Pointers allow to manipulate objects by reference (or indirectly).
RefTo : stack/heap. Pointers in C++...
They are used e.g. to allocate a new object on the heap ::
{
A * p = new A( constructor_arguments); // allocated and constructed on the heap.
A a( constructor_arguments); // constructed on the stack
delete p; // release memory
}
Raw pointers are the source of many bugs in C++. Two main dangers are :
* memory leak : when one forget to release the memory allocated to the pointer::
{
A * p = new A( constructor_arguments); // allocated and constructed on the heap.
//
// forgot to delete. but p is gone....
}
* a more subtle memory leak ::
{
A * p = new A( constructor_arguments); // allocated and constructed on the heap.
// working with p...
delete p;
}
What happens if there is an exception during the work ??
The pointer is not deallocated (but all objects on stack would be destroyed).
* dangling pointers : reusing a pointer after the object has been deleted ::
{
A * p = new A( constructor_arguments); // allocated and constructed on the heap.
//...
A *q =p; a copy of the pointer is made somewhere
//...
delete p;
// ...
q->method(..) ; // DEAD : segfault.
}
To conclude :
* pointers are a low level object
* pointers induce many dangers...
The solution
====================
Smart pointer are a way to manipulate objects by reference with strong guarantee
that such common problems will **never** happen.
The bottom line can be summarized as :
*Smart pointers are pointers with strong guarantee to avoid dangling references and memory leaks.*
In order to avoid pointers problems, the style recommendation are :
#. Try to avoid pointers ! Use object by value, and objects like std::vector
which hide the dynamic allocation of memory from the user in a safe manner.
#. If you need a pointer to an object A which is pointed to by exactly one pointer
(a local object), then use std::unique_ptr (or boost:scoped_ptr if you insist on non C++11).
#. If you need an object A shared by multiple objects, i.e. pointed to by several pointers
use a std::shared_ptr.
#. Only when other options are not good, and in practice only at low level libraries,
use raw pointers to allocate objects, with new and delete.
std::unique_ptr
---------------------
Example ::
{
std::unique_ptr<A> p( new A( constructor_arguments) ); // allocated and constructed on the heap and stored.
//
// working with p. p has the semantics of a pointer :
// p-> method(), p->data, etc ...
// NO DELETE : when the std::unique_ptr is getting out of scope and is destroyed the
// underlying raw pointer are freed.
}
Note that :
* a unique_ptr **can not be copied**. If you put it as a member of a class, this class can therefore not be copied.
* a unique_ptr **can be moved** (see lecture on move semantics).
* This writing is exception-safe.
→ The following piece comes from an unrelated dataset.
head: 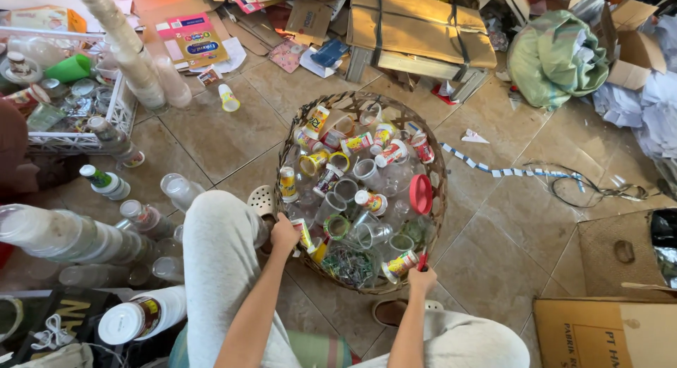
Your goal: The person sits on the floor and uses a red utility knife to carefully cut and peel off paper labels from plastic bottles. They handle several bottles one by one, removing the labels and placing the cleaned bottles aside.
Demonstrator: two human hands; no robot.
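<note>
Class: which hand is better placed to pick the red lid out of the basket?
Right. The right hand is at the basket rim below the red lid; the left hand holds a cup opposite.

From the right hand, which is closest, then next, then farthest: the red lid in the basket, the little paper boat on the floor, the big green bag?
From the right hand:
1. Red lid, in the basket, just beyond the hand.
2. Paper boat, on the tiles past the basket's rim.
3. Green bag, at the far right by the cardboard.

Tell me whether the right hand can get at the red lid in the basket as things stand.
Probably yes. The right hand sits at the near rim of the basket, and the red lid stands on edge just beyond it, uncovered, with only loose cups beside it.
</note>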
If an exception occurs in the treatment, then C++ guarantees
the all the local objects are destroyed, hence p and the underlying raw pointer is deleted.
* unique_ptr has little if no overhead in critical code.
std::shared_ptr
---------------------
(or boost::shared_ptr < C++11).
In the case where we want to **share** an object, i.e. that multiple pointers points to an object,
we have to use std::shared_ptr.
A shared_ptr is no more than :
* a pointer to the object
* a reference counter, counting how many shared_ptr point to the objects.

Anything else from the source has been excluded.